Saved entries
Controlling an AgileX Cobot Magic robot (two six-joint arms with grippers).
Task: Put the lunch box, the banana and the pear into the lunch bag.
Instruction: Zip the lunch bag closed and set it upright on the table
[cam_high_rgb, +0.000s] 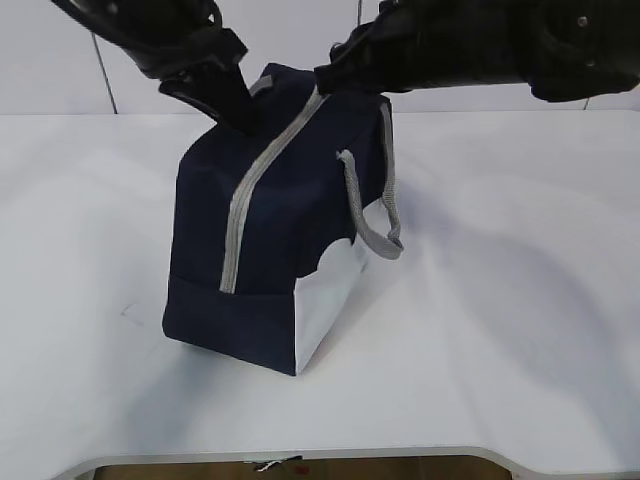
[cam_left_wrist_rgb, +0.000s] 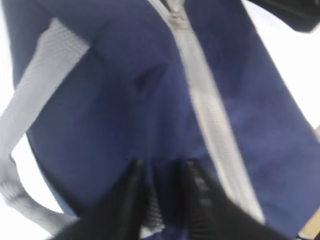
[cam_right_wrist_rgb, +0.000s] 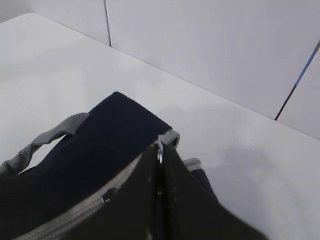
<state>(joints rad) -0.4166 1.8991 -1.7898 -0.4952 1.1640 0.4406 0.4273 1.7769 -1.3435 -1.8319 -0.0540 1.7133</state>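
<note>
A white tabletop (cam_high_rgb: 520, 300) runs back to a pale panelled wall (cam_right_wrist_rgb: 210, 45) with thin dark seams. The lunch bag (cam_high_rgb: 270, 250) stands on the tabletop a little left of the middle in the exterior view, upright on its base. Its long axis runs from the near left corner away toward the back right, so one short end faces the camera and the other points at the wall.

The bag is boxy, of navy-blue fabric, with a white lower panel (cam_high_rgb: 335, 300) on its right side. A grey zipper (cam_high_rgb: 245, 210) runs along the top ridge and down the near end, and looks zipped along all of its visible length. A grey webbing handle (cam_high_rgb: 375, 205) hangs in a loop down the right side; a second strap (cam_left_wrist_rgb: 30, 105) shows in the left wrist view on the other side.

The left claw (cam_high_rgb: 225, 100) comes down from the upper left onto the top of the bag, left of the zipper. In its wrist view the two black fingers (cam_left_wrist_rgb: 130, 195) stand a little apart with a fold of blue fabric between them, pinching the cloth. The right claw (cam_right_wrist_rgb: 160, 155) reaches in from the upper right to the far end of the zipper, its jaws pressed together on the small metal zipper pull (cam_right_wrist_rgb: 160, 147).
</note>
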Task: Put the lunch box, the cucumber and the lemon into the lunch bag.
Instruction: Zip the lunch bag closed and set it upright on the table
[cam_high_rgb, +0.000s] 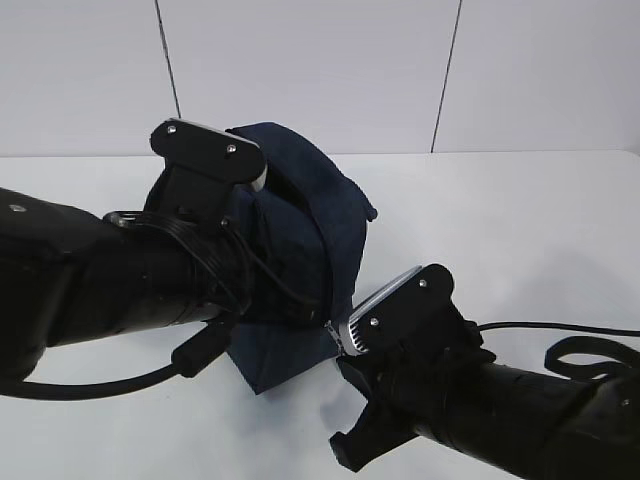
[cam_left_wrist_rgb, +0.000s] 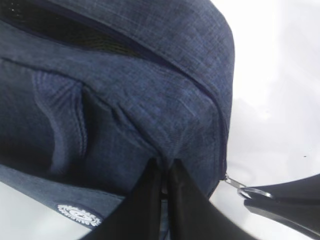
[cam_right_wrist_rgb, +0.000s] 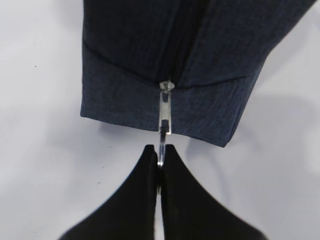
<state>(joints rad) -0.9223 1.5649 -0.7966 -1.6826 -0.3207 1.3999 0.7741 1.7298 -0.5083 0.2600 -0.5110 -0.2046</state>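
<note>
exterior view: both arms meet at the lunch bag (cam_high_rgb: 300, 260), which sits on the white table (cam_high_rgb: 520, 230) near its middle; the bag's top flap stands up and arches back behind the left arm.
table: bare white around the bag in all three views; the lunch box, the cucumber and the lemon show in none of them, so i cannot tell whether they are already inside.
lunch bag: dark navy fabric, a round white logo (cam_left_wrist_rgb: 78, 213) low on its side, and the zipper line running down one corner to the base.
left end effector (cam_left_wrist_rgb: 162, 172): pressed together on a fold of the bag's side fabric, pinching it and bracing the bag.
right end effector (cam_right_wrist_rgb: 160, 159): pressed together on the metal zipper pull (cam_right_wrist_rgb: 164, 117), whose slider sits near the bottom corner of the bag, close to the table.
step in hand: judged to be working the zipper along its track while the other arm anchors the bag.
how to do it well: pull along the line of the teeth, not sideways; keep the fabric taut with the left pinch so the bag does not drag or tip.
risk: the thin pull could slip out of the tips, or loose cloth could catch in the slider.
</note>
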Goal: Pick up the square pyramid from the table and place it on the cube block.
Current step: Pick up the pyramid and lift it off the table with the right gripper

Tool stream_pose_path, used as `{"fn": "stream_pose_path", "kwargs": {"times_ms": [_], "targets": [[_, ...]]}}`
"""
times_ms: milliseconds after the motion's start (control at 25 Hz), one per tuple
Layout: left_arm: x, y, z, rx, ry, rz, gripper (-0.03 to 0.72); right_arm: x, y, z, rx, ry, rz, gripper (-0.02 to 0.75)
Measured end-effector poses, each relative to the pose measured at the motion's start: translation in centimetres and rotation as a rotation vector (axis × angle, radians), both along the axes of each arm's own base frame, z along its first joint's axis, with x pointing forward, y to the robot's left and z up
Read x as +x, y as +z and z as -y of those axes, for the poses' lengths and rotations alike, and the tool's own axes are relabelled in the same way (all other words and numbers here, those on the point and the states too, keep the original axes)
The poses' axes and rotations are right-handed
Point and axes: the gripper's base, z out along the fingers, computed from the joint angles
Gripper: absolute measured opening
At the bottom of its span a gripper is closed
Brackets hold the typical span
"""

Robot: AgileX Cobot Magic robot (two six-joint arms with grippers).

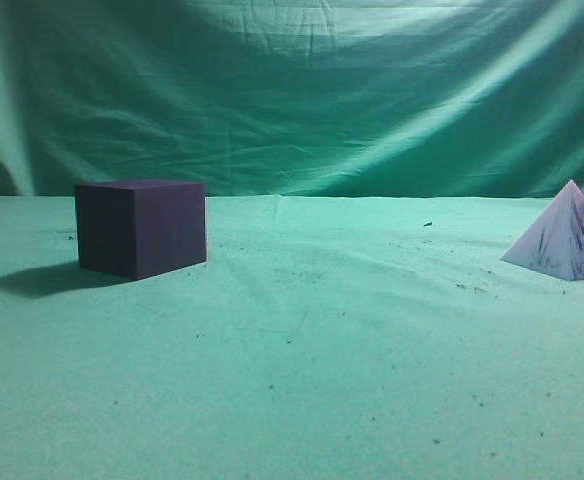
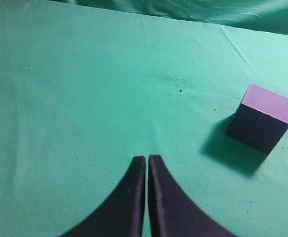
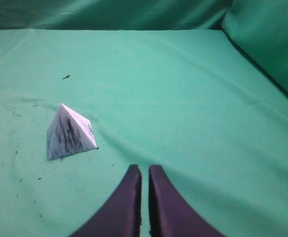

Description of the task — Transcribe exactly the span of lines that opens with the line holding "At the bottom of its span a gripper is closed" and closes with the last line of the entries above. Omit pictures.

Written solution —
At the bottom of its span a gripper is closed
Brackets hold the typical span
"""

Robot: AgileX Cobot Magic robot (two six-joint arms with grippers).

The answer given is complete as it stands.